### AIM OF THE TASK
Line by line, retype the material exactly and leave each picture out.

### EXERCISE DATA
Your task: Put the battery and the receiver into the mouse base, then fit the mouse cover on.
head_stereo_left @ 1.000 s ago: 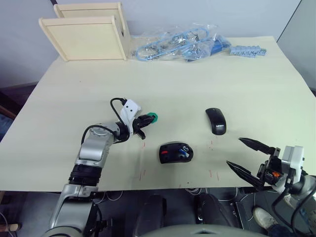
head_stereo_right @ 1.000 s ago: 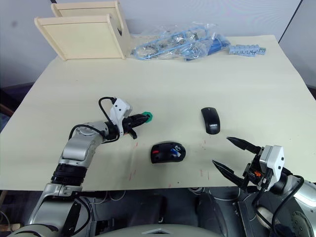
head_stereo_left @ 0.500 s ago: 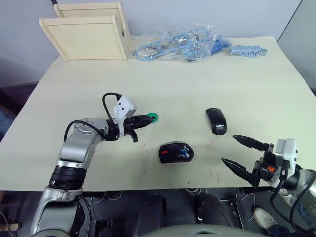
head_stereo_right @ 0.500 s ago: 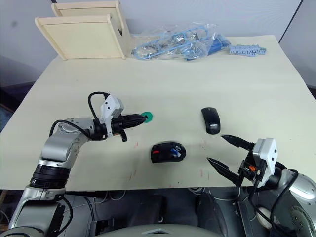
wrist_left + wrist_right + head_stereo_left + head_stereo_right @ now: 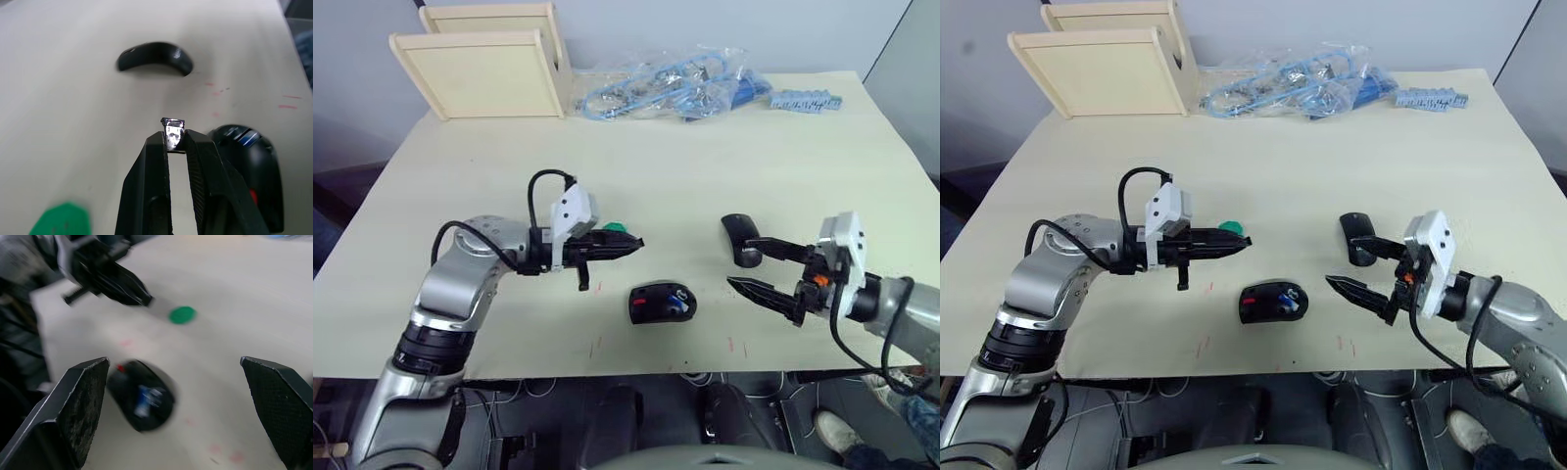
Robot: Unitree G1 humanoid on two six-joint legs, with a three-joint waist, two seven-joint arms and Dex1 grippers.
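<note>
Left gripper (image 5: 175, 138): is being held level above the table (image 5: 705, 166) on a bent arm, its fingers pressed onto a small metallic receiver (image 5: 174, 133) at the very tips.
Right gripper (image 5: 751, 262): is being held out low over the table, fingers spread wide apart with nothing between them.
Mouse base (image 5: 661, 302): is lying just below and ahead of the left fingertips, and off to the side of the right fingertips; red is showing in its compartment.
Battery (image 5: 679, 301): the white-and-blue stick is being seen inside the base compartment.
Mouse cover (image 5: 740, 236): is resting on the table close by the right gripper's upper finger; contact cannot be told.
Green disc (image 5: 616, 227): is lying on the table just beside the left fingers.
Wooden boxes (image 5: 484, 70): are standing far beyond the left gripper.
Plastic bags (image 5: 671, 86): blue parts are being held in them at the far edge.
</note>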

### RESULT BELOW
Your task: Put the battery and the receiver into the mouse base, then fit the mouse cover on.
head_stereo_left @ 1.000 s ago: 
head_stereo_right @ 1.000 s ago: 
head_stereo_left @ 0.500 s ago: 
head_stereo_right @ 0.500 s ago: 
wrist_left + wrist_right + head_stereo_left + head_stereo_right @ now: 
Robot: Unitree G1 humanoid on two six-joint legs, with a three-joint waist, two seven-joint arms and Dex1 grippers.
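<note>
Left gripper (image 5: 175, 138): is being held level above the table (image 5: 705, 166) on a bent arm, its fingers pressed onto a small metallic receiver (image 5: 174, 133) at the very tips.
Right gripper (image 5: 751, 262): is being held out low over the table, fingers spread wide apart with nothing between them.
Mouse base (image 5: 661, 302): is lying just below and ahead of the left fingertips, and off to the side of the right fingertips; red is showing in its compartment.
Battery (image 5: 679, 301): the white-and-blue stick is being seen inside the base compartment.
Mouse cover (image 5: 740, 236): is resting on the table close by the right gripper's upper finger; contact cannot be told.
Green disc (image 5: 616, 227): is lying on the table just beside the left fingers.
Wooden boxes (image 5: 484, 70): are standing far beyond the left gripper.
Plastic bags (image 5: 671, 86): blue parts are being held in them at the far edge.
</note>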

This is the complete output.